*** RECORDS ***
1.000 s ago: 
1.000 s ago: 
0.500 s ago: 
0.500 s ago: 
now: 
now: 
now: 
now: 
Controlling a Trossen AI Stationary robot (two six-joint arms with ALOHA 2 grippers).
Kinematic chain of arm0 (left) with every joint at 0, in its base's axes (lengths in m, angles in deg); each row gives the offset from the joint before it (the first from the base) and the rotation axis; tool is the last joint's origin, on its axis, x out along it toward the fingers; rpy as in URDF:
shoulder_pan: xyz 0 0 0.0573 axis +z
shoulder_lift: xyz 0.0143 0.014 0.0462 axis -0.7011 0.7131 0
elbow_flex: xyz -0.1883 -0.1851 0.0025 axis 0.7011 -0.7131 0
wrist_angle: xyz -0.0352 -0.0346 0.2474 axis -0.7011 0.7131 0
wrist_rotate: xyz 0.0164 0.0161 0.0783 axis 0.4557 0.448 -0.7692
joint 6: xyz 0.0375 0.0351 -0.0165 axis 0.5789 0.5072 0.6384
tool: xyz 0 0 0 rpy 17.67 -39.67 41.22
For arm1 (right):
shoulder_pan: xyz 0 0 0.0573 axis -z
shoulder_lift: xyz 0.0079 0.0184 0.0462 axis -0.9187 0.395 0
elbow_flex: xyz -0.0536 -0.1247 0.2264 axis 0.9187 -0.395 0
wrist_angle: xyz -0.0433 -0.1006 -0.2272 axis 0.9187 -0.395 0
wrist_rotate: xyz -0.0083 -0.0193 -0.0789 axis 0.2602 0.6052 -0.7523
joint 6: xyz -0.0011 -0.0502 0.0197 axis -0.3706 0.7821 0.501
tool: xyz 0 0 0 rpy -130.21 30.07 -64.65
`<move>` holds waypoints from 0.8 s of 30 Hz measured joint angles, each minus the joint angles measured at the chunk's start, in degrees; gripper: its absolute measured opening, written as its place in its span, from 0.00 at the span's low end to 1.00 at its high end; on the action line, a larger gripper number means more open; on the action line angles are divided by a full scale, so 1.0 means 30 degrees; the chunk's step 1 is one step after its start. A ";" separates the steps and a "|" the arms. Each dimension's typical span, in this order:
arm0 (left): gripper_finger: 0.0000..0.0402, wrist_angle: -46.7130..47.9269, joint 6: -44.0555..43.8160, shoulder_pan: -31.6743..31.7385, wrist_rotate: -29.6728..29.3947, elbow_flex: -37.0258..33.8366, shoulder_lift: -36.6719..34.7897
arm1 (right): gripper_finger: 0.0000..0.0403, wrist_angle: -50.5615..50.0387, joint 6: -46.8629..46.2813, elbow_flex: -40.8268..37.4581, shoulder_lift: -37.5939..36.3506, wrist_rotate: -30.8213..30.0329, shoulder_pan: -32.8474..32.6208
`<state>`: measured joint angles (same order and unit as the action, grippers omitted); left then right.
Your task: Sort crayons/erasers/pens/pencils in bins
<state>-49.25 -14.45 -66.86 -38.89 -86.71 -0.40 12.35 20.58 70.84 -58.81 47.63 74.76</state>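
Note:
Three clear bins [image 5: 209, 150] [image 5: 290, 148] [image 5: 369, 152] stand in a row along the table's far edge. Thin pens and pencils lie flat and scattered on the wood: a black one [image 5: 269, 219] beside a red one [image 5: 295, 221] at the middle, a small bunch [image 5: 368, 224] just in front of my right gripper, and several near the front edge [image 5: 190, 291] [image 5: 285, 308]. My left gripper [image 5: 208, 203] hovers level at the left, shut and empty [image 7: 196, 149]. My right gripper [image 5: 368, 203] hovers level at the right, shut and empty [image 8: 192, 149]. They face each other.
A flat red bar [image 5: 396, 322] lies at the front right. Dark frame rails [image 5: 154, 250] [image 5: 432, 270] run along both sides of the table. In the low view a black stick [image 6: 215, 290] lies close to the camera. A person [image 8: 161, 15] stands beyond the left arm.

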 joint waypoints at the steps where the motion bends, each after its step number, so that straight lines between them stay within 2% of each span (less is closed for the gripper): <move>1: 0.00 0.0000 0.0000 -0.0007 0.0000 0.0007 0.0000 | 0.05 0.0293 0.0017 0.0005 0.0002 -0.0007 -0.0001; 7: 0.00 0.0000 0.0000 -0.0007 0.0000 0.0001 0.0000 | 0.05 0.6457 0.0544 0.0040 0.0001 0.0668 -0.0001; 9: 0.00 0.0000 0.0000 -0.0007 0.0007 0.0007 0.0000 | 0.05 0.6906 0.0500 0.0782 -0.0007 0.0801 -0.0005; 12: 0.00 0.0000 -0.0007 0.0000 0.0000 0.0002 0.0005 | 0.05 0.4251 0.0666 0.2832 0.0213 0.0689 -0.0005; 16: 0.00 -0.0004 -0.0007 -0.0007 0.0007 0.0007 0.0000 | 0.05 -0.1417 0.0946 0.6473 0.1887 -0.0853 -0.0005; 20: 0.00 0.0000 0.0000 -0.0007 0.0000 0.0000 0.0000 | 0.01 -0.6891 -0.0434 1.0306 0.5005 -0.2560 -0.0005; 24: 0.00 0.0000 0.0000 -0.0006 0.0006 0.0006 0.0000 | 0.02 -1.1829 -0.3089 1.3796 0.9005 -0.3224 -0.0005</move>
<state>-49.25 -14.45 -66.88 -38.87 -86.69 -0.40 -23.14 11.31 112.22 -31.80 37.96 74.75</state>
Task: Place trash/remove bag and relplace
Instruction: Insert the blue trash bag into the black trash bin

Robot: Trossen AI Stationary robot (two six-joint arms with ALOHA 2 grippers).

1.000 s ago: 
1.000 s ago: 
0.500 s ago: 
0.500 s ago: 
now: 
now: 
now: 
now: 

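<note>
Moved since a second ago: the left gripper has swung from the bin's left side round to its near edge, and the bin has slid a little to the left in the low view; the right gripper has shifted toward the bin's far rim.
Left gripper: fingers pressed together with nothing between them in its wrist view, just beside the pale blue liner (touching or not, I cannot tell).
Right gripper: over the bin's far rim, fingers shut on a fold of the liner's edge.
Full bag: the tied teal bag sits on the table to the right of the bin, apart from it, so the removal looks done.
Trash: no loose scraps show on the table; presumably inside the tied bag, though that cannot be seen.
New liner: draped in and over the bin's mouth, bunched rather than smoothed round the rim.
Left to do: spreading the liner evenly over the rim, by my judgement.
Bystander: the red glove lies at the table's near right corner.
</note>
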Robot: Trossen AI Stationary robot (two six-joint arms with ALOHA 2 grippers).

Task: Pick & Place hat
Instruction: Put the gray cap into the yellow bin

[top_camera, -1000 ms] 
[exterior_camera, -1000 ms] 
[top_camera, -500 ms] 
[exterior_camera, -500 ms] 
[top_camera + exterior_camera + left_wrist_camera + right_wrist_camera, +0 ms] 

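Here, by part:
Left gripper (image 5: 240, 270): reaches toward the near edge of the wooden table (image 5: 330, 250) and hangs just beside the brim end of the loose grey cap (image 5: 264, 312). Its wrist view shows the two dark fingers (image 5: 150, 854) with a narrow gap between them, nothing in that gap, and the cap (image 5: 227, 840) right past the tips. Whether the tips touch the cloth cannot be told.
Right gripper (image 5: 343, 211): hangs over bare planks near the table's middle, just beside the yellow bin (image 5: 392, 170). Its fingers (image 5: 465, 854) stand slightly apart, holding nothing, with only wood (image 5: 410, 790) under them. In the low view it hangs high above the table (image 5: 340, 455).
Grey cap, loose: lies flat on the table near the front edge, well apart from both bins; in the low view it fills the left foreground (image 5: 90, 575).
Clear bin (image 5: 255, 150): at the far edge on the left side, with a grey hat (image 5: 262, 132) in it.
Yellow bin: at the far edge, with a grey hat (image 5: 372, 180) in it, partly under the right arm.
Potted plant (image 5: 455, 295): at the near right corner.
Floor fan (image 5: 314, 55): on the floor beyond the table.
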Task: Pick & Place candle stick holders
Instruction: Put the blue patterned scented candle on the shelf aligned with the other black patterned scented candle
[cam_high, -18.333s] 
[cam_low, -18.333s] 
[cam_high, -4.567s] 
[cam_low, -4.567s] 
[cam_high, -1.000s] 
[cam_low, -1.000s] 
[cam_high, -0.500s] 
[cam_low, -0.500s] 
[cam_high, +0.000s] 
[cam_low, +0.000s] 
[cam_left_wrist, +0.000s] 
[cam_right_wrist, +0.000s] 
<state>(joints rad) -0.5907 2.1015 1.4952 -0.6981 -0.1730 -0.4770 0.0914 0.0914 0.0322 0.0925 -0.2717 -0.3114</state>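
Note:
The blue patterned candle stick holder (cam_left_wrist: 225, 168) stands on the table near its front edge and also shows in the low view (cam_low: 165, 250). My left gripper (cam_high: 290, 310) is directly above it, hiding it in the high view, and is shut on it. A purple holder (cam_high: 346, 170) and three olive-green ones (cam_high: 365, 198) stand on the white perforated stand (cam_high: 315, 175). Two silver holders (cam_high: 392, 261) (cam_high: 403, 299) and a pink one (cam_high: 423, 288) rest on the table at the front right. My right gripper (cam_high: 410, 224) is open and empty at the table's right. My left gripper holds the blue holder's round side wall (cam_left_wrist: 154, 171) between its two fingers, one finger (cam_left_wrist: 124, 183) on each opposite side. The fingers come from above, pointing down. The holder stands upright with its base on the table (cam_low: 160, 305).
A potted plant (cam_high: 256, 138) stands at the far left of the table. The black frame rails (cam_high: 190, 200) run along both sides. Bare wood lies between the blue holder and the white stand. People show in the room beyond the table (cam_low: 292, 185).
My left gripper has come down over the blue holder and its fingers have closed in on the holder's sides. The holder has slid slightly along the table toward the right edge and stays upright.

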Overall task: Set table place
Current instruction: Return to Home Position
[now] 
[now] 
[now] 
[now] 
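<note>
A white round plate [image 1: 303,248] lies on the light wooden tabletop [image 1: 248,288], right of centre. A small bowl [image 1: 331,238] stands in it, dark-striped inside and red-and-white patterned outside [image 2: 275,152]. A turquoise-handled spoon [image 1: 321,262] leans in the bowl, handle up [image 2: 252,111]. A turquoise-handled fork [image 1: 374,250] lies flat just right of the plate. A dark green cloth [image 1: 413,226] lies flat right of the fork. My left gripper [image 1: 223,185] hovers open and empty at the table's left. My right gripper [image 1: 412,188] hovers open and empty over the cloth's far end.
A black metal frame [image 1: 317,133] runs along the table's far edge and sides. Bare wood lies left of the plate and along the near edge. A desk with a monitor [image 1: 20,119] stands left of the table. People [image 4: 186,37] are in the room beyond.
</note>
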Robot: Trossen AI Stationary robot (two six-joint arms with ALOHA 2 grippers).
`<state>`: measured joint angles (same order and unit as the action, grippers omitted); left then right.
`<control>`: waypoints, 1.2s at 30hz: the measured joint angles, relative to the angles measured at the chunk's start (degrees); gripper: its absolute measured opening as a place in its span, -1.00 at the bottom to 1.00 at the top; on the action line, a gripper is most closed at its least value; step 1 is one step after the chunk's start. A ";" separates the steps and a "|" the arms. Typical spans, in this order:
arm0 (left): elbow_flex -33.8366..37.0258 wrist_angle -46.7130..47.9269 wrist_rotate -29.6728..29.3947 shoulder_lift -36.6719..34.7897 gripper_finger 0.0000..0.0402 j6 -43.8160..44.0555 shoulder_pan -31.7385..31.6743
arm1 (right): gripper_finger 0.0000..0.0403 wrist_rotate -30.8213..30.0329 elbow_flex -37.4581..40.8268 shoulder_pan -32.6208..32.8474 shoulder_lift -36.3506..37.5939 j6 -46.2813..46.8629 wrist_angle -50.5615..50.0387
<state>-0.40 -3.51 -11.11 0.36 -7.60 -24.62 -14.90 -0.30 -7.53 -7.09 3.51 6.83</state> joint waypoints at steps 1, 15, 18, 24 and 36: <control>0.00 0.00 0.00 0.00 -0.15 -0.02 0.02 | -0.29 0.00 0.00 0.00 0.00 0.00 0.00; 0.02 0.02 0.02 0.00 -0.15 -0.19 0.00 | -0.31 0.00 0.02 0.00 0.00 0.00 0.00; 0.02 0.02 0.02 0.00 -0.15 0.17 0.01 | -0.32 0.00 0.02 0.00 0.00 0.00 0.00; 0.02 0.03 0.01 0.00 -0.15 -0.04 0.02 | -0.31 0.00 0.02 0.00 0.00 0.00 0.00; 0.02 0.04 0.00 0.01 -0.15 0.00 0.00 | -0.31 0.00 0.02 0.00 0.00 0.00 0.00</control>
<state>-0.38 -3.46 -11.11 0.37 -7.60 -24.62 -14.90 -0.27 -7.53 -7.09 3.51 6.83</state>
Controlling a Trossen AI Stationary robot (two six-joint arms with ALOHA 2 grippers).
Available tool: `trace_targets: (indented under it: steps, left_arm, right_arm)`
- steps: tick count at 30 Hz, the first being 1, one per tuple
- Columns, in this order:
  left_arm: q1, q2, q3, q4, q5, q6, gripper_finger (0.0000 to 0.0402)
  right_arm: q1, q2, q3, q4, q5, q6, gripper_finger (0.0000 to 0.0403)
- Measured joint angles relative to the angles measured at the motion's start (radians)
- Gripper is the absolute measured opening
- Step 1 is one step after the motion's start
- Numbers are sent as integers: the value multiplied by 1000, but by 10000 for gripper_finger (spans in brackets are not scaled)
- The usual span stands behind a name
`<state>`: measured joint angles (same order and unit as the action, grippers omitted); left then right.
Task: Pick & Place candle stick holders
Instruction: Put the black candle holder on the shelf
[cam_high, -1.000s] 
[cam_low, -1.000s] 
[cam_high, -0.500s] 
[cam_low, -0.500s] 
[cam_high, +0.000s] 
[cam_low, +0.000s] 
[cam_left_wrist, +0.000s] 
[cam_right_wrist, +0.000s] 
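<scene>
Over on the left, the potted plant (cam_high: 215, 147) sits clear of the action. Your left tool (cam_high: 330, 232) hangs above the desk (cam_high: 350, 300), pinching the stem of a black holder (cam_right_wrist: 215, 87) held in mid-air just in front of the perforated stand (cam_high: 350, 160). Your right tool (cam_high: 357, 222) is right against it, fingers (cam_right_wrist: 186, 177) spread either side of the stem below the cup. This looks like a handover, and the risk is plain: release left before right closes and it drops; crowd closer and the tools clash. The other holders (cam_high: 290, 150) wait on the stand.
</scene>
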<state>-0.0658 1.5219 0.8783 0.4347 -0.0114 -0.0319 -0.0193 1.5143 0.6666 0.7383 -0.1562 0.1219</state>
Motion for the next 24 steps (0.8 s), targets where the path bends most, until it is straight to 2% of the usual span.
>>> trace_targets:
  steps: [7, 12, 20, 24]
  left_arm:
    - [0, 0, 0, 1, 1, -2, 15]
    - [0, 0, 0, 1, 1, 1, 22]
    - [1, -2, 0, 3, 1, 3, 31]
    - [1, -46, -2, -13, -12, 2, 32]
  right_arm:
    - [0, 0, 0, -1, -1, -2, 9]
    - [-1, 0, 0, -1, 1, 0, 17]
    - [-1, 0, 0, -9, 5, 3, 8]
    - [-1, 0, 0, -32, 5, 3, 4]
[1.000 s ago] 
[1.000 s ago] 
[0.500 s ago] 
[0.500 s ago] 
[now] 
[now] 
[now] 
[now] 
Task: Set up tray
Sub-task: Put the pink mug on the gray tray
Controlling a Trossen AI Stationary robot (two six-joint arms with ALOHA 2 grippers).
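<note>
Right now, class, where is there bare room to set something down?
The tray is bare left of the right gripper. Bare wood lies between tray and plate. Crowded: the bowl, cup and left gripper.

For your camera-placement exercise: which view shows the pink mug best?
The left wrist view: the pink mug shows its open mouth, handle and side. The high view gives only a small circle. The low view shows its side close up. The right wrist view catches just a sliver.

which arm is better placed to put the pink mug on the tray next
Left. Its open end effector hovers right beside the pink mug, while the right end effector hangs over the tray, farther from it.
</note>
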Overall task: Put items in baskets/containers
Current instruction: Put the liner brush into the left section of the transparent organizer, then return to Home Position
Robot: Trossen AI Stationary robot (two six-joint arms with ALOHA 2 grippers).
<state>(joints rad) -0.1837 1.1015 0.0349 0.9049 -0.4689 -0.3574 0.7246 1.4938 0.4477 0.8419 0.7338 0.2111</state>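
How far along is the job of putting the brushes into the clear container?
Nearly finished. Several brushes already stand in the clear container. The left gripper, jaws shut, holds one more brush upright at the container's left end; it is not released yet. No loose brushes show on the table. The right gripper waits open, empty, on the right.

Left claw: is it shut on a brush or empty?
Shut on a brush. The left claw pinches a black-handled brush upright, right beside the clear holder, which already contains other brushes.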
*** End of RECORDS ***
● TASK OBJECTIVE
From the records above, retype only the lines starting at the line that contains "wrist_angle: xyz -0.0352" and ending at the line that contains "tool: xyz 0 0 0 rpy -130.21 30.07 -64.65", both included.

● FINISHED TASK
wrist_angle: xyz -0.0352 -0.0346 0.2474 axis -0.7011 0.7131 0
wrist_rotate: xyz 0.0164 0.0161 0.0783 axis 0.4557 0.448 -0.7692
joint 6: xyz 0.0375 0.0351 -0.0165 axis 0.5789 0.5072 0.6384
tool: xyz 0 0 0 rpy 17.67 -39.67 41.22
For arm1 (right):
shoulder_pan: xyz 0 0 0.0573 axis -z
shoulder_lift: xyz 0.0079 0.0184 0.0462 axis -0.9187 0.395 0
elbow_flex: xyz -0.0536 -0.1247 0.2264 axis 0.9187 -0.395 0
wrist_angle: xyz -0.0433 -0.1006 -0.2272 axis 0.9187 -0.395 0
wrist_rotate: xyz -0.0083 -0.0193 -0.0789 axis 0.2602 0.6052 -0.7523
joint 6: xyz -0.0011 -0.0502 0.0197 axis -0.3706 0.7821 0.501
tool: xyz 0 0 0 rpy -130.21 30.07 -64.65

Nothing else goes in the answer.